The Russian military intelligence unit [4], CozyBear [1] [2] [4] [7], also known as the Dukes and APT29 [4], has been actively exploiting a vulnerability in JetBrains TeamCity software [1] [4]. This software is widely used for managing and automating software building [4], testing [4], and releasing [1] [4].


The Cybersecurity and Infrastructure Security Agency (CISA) [4], along with the FBI [4], the National Security Agency (NSA) [4], and international partners [4], have issued a warning about this exploitation [4]. The threat actors have been targeting servers hosting TeamCity software for the past two months [4], with a focus on technology companies [4], foreign governments [4], and academic institutions [4].
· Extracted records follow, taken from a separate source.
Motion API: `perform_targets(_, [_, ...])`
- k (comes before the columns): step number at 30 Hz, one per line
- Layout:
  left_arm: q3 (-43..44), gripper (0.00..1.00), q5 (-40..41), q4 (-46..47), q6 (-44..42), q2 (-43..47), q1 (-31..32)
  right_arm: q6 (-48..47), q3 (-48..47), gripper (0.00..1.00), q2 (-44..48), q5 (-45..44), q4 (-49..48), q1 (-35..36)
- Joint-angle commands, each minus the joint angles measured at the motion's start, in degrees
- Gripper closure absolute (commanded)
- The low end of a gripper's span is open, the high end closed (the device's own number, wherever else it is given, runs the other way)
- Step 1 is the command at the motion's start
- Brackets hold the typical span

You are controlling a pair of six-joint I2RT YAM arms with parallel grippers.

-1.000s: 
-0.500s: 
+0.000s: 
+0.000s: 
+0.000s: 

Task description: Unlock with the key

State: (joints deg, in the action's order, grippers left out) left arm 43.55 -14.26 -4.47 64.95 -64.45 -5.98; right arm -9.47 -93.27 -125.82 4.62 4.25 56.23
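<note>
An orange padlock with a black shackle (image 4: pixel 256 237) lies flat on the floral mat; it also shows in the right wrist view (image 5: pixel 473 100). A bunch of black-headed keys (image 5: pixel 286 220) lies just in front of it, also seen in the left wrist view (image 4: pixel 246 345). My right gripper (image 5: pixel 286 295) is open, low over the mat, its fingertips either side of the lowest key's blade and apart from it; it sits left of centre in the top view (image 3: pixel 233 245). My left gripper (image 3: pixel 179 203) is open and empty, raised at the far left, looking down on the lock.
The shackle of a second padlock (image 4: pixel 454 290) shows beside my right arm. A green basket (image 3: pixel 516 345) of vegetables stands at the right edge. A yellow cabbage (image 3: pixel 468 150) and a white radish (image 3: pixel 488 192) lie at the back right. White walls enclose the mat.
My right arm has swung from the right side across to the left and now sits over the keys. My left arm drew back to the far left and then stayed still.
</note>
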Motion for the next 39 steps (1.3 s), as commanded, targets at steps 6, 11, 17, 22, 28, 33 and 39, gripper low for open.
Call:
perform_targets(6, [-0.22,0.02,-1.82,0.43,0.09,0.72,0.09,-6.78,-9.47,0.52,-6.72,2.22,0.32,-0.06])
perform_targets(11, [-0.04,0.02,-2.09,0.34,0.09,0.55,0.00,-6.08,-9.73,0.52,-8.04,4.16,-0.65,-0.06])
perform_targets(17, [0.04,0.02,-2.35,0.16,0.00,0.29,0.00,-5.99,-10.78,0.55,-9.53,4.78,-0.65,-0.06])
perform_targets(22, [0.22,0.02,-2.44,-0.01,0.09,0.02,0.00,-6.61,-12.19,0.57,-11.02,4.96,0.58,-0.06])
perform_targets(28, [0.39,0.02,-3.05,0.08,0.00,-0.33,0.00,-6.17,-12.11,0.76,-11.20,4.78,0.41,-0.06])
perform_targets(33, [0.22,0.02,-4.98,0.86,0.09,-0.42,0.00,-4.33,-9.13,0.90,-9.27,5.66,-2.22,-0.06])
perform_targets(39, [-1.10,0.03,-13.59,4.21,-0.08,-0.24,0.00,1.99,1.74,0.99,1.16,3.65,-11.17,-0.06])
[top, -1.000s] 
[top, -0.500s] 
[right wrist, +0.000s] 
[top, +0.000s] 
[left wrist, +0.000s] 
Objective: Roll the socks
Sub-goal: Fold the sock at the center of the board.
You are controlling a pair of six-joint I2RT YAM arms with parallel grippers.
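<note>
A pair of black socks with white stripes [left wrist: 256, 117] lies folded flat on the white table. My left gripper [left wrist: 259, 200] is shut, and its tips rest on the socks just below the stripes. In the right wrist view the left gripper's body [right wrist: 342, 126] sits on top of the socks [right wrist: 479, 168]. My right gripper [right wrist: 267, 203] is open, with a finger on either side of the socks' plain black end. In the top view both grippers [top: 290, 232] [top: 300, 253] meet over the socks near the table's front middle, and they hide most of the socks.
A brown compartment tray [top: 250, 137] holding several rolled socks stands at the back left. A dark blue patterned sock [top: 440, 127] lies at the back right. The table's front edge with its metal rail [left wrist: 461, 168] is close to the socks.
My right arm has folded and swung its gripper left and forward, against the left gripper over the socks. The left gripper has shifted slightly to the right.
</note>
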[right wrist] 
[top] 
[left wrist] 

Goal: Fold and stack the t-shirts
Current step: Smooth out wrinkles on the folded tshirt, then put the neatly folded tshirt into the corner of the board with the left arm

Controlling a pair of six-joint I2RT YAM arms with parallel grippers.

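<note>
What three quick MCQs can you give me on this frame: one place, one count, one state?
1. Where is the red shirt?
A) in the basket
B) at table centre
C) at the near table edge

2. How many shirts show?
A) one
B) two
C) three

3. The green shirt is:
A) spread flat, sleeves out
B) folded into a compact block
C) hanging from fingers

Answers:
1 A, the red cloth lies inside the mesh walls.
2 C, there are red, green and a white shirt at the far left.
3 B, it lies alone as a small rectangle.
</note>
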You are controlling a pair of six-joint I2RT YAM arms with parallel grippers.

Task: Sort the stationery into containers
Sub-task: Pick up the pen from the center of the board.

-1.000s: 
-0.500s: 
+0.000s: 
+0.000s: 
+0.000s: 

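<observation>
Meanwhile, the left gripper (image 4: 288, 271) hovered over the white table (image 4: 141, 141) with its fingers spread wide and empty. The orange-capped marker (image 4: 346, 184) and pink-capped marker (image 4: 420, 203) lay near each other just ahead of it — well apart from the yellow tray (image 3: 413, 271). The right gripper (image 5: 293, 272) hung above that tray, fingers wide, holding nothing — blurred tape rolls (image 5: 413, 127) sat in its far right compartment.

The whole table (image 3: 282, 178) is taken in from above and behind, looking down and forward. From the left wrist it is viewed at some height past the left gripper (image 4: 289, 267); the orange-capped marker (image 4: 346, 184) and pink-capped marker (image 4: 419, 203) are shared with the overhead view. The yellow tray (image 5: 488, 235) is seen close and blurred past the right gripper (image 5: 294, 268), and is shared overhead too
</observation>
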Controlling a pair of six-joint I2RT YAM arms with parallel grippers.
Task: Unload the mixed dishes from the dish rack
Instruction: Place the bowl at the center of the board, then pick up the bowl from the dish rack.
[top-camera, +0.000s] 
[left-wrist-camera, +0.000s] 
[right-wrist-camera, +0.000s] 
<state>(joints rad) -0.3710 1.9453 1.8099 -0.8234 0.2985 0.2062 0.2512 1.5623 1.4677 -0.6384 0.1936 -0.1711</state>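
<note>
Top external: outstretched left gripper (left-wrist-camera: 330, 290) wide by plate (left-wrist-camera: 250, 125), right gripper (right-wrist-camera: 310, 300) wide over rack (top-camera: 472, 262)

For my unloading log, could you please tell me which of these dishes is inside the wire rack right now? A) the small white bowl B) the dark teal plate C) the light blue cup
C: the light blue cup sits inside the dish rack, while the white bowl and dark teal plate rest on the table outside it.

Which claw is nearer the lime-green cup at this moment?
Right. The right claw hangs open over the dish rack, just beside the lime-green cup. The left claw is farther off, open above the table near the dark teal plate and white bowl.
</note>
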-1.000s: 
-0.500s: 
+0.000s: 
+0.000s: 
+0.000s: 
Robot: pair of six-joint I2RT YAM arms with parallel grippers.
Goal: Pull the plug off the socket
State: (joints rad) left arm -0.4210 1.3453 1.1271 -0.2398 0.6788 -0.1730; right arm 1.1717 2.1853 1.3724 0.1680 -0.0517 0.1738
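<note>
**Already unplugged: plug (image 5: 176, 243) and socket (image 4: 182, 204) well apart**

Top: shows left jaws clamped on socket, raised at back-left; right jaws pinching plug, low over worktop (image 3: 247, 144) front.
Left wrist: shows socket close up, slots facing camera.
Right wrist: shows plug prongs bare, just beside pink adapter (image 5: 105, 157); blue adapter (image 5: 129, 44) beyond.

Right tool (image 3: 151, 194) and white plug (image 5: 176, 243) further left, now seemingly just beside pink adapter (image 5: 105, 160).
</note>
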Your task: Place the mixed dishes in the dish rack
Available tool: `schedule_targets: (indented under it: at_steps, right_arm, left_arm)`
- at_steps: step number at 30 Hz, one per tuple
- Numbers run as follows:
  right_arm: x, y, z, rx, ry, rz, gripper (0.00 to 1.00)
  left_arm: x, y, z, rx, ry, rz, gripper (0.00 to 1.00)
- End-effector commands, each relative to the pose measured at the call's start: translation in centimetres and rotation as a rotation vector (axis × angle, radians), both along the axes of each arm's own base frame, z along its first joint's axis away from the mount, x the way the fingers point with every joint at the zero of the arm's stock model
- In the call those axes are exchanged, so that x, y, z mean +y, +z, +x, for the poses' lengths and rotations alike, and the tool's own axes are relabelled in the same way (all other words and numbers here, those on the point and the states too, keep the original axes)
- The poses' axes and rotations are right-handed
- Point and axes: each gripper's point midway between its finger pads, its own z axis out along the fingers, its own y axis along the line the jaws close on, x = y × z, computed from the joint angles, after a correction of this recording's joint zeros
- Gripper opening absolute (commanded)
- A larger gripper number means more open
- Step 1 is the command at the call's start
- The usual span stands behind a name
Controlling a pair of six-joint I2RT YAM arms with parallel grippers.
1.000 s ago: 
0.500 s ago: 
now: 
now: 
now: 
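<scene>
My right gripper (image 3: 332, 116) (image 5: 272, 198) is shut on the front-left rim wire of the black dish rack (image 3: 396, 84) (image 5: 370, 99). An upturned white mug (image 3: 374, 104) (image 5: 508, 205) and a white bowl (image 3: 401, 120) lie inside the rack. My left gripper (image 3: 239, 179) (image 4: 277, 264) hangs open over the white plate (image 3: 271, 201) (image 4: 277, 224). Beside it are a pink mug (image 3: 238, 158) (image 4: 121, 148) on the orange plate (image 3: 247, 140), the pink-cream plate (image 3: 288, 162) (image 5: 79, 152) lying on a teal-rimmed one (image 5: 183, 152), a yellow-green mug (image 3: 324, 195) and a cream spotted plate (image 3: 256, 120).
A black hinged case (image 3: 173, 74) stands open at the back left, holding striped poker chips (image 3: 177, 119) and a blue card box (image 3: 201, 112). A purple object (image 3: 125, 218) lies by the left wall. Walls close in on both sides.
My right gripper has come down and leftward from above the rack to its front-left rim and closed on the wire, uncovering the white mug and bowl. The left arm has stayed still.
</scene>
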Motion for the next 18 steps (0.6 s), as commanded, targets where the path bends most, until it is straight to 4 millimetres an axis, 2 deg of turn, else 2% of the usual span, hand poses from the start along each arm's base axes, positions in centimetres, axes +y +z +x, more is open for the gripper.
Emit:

The vulnerability being exploited is known as CVE-202342793 [4], and if compromised [4], it could provide malicious actors with access to source code [4], signing certificates [1] [2] [4] [7], and the ability to manipulate software compilation and deployment processes [1] [4]. The advisory also highlights the potential for threat actors to conduct supply chain operations by manipulating the developer’s source code [4].

The Polish Military Counterintelligence Service (SKW) and CERT Polska have worked with intelligence agencies and private entities to disrupt the Russian attempts [7]. Organizations are advised to apply patches and workarounds [7], assume compromise if not done so [7], and conduct threat hunting activities [7]. The joint report by FBI [7], CISA [6] [7], NSA [7], SKW [7], CERT.PL [7], and NCSC provides more information and recommendations for incident response [7].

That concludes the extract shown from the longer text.